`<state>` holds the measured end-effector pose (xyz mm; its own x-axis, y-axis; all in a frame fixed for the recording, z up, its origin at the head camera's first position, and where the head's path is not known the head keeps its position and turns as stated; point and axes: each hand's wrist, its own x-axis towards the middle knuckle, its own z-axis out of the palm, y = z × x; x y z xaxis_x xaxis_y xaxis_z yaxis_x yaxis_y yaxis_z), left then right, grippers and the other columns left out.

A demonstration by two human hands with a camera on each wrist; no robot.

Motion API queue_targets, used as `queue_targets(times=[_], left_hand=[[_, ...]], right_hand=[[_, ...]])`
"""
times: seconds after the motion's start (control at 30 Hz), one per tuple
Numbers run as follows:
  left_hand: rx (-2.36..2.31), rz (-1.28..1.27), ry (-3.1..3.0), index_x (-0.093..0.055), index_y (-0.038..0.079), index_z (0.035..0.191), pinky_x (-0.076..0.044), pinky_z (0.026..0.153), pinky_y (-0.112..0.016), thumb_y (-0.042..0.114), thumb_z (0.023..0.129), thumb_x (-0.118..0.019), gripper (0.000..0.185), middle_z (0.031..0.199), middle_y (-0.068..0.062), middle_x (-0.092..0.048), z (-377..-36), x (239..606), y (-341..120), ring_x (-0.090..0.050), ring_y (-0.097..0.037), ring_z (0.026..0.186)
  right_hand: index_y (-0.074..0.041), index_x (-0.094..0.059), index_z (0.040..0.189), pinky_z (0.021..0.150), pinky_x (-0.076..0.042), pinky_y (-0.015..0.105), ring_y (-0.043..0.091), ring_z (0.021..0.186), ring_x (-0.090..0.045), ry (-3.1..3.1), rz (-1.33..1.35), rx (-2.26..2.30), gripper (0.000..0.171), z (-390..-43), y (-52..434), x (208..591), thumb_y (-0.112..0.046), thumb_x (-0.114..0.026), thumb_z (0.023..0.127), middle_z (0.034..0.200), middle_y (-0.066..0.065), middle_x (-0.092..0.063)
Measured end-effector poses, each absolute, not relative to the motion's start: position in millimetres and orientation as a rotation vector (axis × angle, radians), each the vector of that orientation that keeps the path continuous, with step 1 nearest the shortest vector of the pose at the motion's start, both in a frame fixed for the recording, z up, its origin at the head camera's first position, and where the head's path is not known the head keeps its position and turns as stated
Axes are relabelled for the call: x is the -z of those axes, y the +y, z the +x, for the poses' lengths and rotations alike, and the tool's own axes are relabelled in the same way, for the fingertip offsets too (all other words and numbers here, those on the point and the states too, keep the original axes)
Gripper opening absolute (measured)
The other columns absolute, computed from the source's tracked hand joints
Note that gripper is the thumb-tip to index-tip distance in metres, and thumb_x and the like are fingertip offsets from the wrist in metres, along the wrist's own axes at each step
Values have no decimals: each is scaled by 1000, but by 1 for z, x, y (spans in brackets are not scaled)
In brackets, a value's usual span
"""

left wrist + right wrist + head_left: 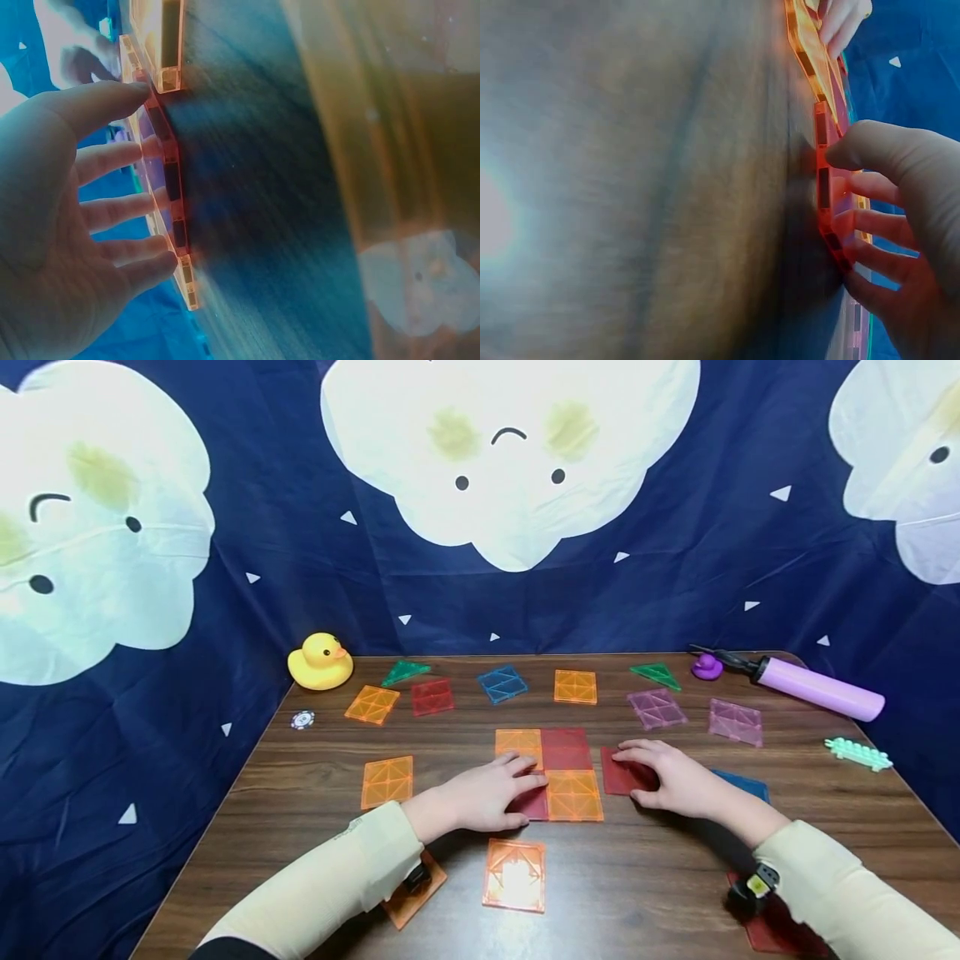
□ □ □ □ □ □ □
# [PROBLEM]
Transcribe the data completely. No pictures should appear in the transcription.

# [SOLVED PROBLEM]
`<state>` holds the measured end-effector pose (xyz mm; its own x-axis, y-axis; all in a frame fixed for the recording, z up, its origin at the head camera's first position, and where the head's path is not known the head keeps its position and turns as stated; point and axes: each hand's wrist, its own x-axis towards the middle knuckle, its own z-axis out of the palm, y = z × x; x y z xaxis_x xaxis_y xaxis_z yaxis_x yaxis_y yaxis_z), left then right, grippers and the other columns left out.

A demonstration by two human hands with a camera on each wrist; no robot.

Motion API queue_targets, used as `queue_targets(times=[_], left_hand=[[_, ...]], right_hand=[[_, ...]])`
"""
times: seconds after the motion's start (control at 30 Hz), one per tuple
Numbers run as follows:
  left_hand: rx (-2.36..2.31), rz (-1.28..1.27), ry (-3.1..3.0), index_x (-0.093..0.055), index_y (-0.038..0.079), index_z (0.035..0.191), pinky_x (-0.076..0.044), pinky_z (0.026..0.153), pinky_y (-0.112..0.016), thumb_y (-0.042..0.114), thumb_z (0.023..0.129), thumb_x (-0.118..0.019), gripper (0.000..0.185), middle_z (0.031..0.199), middle_y (-0.068..0.062), middle_x (-0.092..0.048), z (-377..-36), x (239..606), y (-341..120), ring_x (-0.090..0.050), ring_y (-0.097..0.037), ring_z (0.026..0.186)
  right_hand: index_y (-0.074..0.041), index_x (-0.094..0.059), index_z (0.040..0.189), pinky_z (0.021..0.150), pinky_x (-0.076..0.042), pinky_y (-0.015..0.105), ring_y (-0.043..0.091), ring_z (0.021..0.186), ring_x (-0.090..0.045), ry (-3.1..3.1), rz (-1.33..1.35), rx (-2.26..2.30), gripper (0.000..0.171), z (-390..-43), y (-52..434), x (208..591), thumb_y (-0.112..0.046), thumb_x (-0.114..0.026), thumb_z (0.023..0.127), middle_z (0.034..0.200), middle_y (-0.066..0.065), middle_x (-0.092..0.063)
Measured end-effector poses, each absolute, not relative to the motion's start: position in millimetres and orientation as a rotation vector (axis × angle, radians), each the vector of that orientation that keeps the path continuous, with step 1 nearest the shortest vector of the pose at the motion's start, both in a frame fixed for the recording, z up, its origin at the head camera's first position, and where the head's path is not known the head keeps its position and turns as stated
Axes are relabelled for the call: x is the -z of those axes, y the +y, z the +x, for the poses' lengths and rotations alike, and the tool's own axes are relabelled in the same way, for the fingertip offsets too (all other words and numbers here, those on the point and the states too, keep the original axes)
Gripper opening absolute (measured)
The other columns absolute, computed from the source's tracked hand joints
Note that gripper is the thumb-tip to index-tip distance in metres, and thumb_x and the like are fingertip offsets from the wrist in metres, along the wrist's own axes at each step
Values have no decimals: each is scaled by 1000, but by 1 for z, x, y (spans in brackets are not scaled)
In brackets, a value's usual span
"""

left wrist + right wrist + head_left: 

There's nothing left to add to the output.